After the meeting, Banks told Patch he would not be calling Head.
“I’m going to wait and see if a private citizen or group makes a request to have a special grand jury convened,” Banks said. “Otherwise, how are you going to shut all this stuff down if you don’t have an investigation because there’s just too much of it?"
“That’s why you need a special grand jury to investigate,” he added. “If they don’t find anything, then that’s fine. Let’s bring this thing to a head and get it over with. As it’s going now, there’s always some new revelation coming out each month it seems. This thing is taking on another life. If I was them, I would want to investigate it and get it out of the way.”
After the meeting, Crowder-Eagle, who doesn't favor grand jury attention, said she was “very disappointed” that none of the four board members involved in the personal email situation would answer her specific questions.
“I hope that they’ll reconsider and answer the questions (in the future) and make a commitment to work as a board of seven,” she said.
Cobb schools parent Mike Sansone, who helped to spark the private email controversy with his open records requests, said the lack of willingness of the four board members involved in the situation illustrated the “very large gap in unity” within the board.
“I think Mr. Sweeney will come around and effectively work as a team, but the others I don’t know about," Sansone said.
‘Black List’ Compared To McCarthyism
Sansone and Austell parent Gerald Williams addressed the board during the public comment period about their concerns with the “black list.”
“To me this is McCarthyism,” Williams said of the black list during the meeting’s 10-minute break. “You can imagine how it felt to find out that my name was on a list of people who spoke out against the change to a traditional calendar. I was upset to say the least and I was disgusted.”

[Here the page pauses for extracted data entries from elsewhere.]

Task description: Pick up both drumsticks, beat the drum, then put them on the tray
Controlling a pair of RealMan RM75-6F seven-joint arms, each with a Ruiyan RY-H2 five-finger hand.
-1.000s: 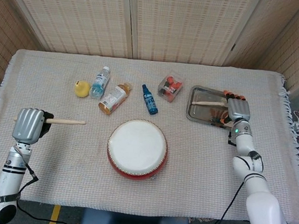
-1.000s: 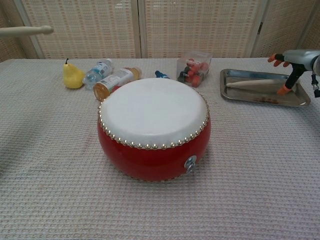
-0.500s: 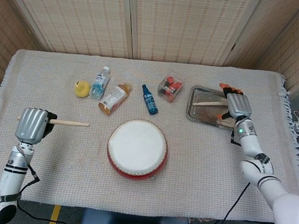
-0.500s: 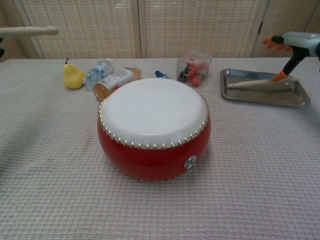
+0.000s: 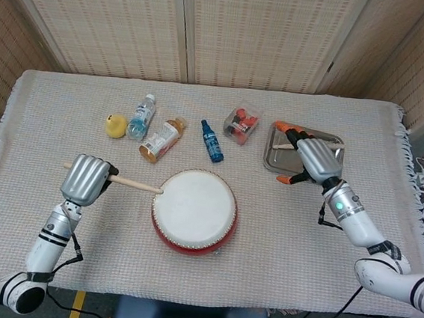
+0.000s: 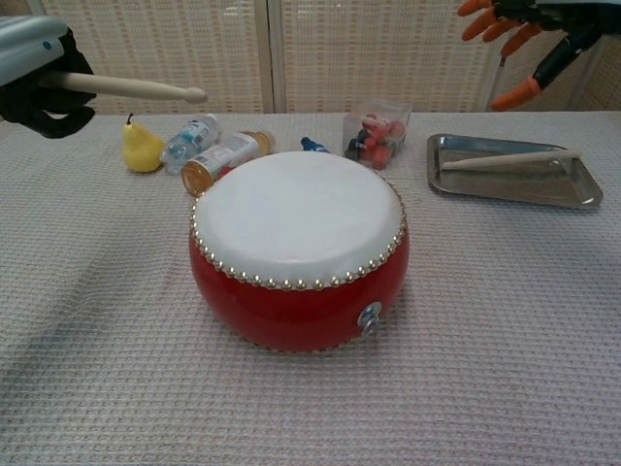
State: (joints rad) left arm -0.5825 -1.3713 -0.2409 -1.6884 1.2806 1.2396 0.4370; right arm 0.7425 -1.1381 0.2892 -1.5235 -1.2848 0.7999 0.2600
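Your left hand (image 5: 86,179) swings one wooden drumstick (image 5: 136,185) toward the round drum (image 5: 195,211), fingers clamped; right hand (image 5: 316,159) lifts, fingers apart, from the second drumstick (image 6: 509,160) on the metal tray (image 6: 572,197).

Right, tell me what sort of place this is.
Likely an indoor robot test setup, not a home: a table under a woven cloth, woven screens behind it, and staged props such as a red drum and a metal tray.

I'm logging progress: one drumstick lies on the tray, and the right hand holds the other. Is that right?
Wrong hand. The chest view shows the left hand holding the other drumstick; the right hand is open and empty. One drumstick does lie on the tray.
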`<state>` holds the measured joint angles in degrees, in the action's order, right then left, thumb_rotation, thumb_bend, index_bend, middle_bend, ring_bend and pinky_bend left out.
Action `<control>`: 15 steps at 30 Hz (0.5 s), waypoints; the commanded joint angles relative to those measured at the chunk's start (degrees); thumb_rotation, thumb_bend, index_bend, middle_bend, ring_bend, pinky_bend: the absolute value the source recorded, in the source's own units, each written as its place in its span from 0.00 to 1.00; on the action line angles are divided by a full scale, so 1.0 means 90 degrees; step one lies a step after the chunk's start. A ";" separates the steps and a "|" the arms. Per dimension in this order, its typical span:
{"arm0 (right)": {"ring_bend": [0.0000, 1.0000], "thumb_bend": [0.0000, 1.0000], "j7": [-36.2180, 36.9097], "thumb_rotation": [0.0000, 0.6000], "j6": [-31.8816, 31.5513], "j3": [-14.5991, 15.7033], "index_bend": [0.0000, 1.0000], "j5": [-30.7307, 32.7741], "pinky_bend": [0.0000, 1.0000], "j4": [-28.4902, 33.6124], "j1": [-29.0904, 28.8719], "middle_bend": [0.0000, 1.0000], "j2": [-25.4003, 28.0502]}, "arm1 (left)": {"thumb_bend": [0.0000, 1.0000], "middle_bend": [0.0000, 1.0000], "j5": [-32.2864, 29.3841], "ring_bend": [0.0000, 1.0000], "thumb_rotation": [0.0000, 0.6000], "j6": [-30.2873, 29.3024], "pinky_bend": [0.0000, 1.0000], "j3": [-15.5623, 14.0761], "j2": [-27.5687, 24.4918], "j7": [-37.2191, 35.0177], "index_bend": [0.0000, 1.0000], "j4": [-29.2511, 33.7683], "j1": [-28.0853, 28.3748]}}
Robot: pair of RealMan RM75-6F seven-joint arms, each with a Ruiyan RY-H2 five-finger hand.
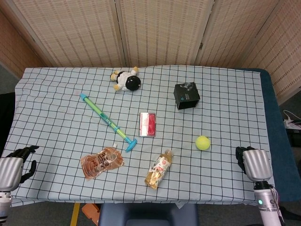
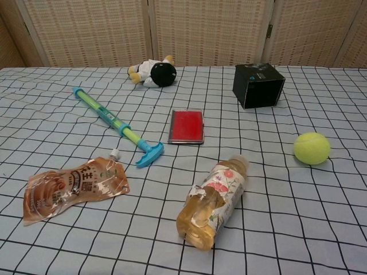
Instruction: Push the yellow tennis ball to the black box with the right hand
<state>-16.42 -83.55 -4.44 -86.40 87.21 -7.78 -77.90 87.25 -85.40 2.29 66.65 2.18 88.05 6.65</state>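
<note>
**Right hand at the near right table edge, tennis ball untouched**

Yellow tennis ball [image 1: 202,142] [image 2: 312,148] sits on the checked tablecloth [image 1: 225,108], near right part of the table, nothing touching it. Black box [image 1: 186,95] [image 2: 258,85] stands farther back and slightly left of the ball, well apart from it, open cloth between them.

Right hand [image 1: 253,163] is over the near right edge of the cloth, to the right of the ball and nearer the camera, apart from it. Seen from the back, dark fingers [image 1: 240,157] on its left side pointing toward the ball; holds nothing. Cannot tell how far the fingers are spread or curled. Not seen in chest view.

Left hand [image 1: 13,164] is low at the near left corner, off the cloth edge, dark fingers spread apart, holding nothing. Not seen in chest view either.

Other stuff on the cloth: plush toy [image 1: 126,80] [image 2: 153,71] at the back centre-left; blue-green water squirter [image 1: 107,121] [image 2: 116,126] lying diagonally left of centre; red card case [image 1: 148,124] [image 2: 186,126] flat in the middle; brown drink pouch [image 1: 101,161] [image 2: 74,187] near left, cap toward the squirter's handle; tea bottle [image 1: 159,169] [image 2: 213,200] lying on its side near centre front, left of the ball. Woven screen panels [image 1: 160,28] behind the table.
</note>
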 commanded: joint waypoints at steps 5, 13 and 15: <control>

Parent Thom Gray, who co-filed with Sansone three complaints with the state attorney general’s office against Bartlett, Angelucci and Stultz for failing to turn over documents requested under Georgia’s Open Records Act, said the information revealed so far through Sweeney’s personal email account and at the board meeting caused him to wonder who was actually running the Cobb County Board of Education.
“The question that all this evidence begs is who is running our school board?” Gray said. “What seems evident is that it’s not just our duly elected officials.”

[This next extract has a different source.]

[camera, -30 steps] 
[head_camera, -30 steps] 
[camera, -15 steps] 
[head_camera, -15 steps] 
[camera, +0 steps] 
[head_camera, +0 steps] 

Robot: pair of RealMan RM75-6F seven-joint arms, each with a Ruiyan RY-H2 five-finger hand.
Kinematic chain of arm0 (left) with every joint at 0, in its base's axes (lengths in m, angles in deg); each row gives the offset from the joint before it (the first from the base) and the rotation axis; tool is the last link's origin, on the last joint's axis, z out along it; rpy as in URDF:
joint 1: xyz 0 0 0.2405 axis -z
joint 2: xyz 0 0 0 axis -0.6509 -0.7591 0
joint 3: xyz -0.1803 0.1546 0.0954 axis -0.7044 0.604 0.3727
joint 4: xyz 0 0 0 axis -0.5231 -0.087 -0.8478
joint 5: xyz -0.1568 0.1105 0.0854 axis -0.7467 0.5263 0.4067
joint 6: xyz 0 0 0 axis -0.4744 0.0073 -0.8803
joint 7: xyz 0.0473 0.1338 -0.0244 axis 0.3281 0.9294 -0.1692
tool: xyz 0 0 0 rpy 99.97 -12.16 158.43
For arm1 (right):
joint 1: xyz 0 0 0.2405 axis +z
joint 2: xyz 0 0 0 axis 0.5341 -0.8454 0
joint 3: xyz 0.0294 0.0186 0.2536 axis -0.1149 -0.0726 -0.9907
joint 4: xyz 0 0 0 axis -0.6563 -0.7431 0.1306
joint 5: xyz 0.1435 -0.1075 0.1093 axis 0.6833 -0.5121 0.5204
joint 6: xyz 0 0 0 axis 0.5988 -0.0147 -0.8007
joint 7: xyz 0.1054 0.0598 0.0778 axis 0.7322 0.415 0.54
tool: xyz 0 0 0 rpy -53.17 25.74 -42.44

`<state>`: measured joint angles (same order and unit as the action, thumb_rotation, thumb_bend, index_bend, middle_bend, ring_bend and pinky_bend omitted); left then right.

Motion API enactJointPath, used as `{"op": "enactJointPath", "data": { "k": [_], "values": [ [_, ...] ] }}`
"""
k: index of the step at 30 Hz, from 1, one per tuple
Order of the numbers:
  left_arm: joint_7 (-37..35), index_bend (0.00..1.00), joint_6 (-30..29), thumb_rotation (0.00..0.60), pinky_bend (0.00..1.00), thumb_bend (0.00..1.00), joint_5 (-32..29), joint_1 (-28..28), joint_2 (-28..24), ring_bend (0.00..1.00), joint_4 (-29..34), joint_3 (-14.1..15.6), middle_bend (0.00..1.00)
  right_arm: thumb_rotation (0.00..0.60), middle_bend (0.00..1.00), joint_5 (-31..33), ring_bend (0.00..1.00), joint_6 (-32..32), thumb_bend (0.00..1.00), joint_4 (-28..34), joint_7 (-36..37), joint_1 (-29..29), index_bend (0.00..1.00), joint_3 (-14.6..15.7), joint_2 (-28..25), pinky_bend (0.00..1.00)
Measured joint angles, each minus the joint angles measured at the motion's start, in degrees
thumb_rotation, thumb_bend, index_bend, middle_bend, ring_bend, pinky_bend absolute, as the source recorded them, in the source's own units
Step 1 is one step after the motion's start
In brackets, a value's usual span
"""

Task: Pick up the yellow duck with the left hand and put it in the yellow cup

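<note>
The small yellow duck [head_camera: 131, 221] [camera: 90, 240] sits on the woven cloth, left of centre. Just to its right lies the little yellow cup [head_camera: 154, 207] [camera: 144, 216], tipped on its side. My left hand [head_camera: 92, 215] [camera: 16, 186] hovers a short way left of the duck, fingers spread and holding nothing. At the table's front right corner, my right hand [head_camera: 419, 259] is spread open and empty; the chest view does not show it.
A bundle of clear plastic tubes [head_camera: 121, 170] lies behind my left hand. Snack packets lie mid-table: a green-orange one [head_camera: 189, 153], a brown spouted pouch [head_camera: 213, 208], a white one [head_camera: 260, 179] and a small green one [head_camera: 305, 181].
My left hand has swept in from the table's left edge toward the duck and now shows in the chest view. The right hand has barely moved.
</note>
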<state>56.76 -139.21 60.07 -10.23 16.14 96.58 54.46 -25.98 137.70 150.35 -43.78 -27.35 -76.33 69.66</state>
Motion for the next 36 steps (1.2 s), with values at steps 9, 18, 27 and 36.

After the meeting, Bartlett said she had email accounts through her former job as a teacher in Douglas County, the Cobb County School Board and her longtime personal account.
“There were no meetings,” she said between the four board members in question. “There was nothing in secret.”
Bartlett said that people frequently send things to her personal email account or to both her personal and board accounts when they believe their email is “very important.”
“Private citizens have the right to correspond with their elected officials and state their opinions, and private citizens have a right to their privacy,” she said. “People have passion and those with passion will correspond. I have one person who has a passion about school trailers and getting rid of them. There’s a lot of passionate people about the school board and obviously it sells newspapers.”